**To do**
All that is needed is a count of the lines in this data that contain the word "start".

**Recorded information**
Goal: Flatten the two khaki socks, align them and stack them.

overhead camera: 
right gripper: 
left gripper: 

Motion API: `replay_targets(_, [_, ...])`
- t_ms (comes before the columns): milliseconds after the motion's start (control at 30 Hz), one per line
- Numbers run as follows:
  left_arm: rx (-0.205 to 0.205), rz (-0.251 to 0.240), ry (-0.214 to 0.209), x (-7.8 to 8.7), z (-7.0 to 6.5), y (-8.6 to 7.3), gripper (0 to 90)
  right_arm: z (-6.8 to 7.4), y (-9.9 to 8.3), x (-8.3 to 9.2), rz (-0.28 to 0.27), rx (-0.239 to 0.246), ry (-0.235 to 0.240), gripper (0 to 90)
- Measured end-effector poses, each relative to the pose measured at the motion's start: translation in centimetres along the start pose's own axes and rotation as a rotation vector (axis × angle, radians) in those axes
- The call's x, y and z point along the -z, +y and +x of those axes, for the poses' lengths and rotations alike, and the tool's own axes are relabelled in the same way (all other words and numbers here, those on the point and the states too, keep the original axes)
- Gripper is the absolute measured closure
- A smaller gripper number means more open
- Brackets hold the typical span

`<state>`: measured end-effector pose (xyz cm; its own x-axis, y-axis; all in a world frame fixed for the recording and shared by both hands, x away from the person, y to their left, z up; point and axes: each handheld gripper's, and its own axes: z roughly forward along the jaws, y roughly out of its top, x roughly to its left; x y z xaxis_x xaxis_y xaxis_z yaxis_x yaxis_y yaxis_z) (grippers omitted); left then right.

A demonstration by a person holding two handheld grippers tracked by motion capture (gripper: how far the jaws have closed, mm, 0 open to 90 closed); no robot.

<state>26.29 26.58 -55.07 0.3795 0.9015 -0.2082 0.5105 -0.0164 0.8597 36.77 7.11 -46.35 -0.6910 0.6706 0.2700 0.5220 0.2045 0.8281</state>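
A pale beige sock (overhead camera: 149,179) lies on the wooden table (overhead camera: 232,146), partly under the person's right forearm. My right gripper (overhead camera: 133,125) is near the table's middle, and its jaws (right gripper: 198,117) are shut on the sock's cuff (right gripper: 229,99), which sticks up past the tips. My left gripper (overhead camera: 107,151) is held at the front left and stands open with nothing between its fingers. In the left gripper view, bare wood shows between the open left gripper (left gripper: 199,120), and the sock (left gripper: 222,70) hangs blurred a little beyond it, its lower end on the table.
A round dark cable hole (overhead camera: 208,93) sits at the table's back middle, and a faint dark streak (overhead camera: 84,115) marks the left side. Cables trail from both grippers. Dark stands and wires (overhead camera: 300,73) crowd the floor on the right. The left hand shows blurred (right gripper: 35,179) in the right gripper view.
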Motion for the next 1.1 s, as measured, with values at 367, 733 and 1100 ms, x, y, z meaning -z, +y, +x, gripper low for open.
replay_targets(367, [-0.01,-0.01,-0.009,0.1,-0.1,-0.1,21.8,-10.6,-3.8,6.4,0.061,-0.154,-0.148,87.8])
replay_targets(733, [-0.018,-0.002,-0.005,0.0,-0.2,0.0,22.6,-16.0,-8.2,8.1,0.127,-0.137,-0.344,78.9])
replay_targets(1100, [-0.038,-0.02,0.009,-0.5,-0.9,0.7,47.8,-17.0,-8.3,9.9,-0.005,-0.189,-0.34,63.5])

**Answer below**
2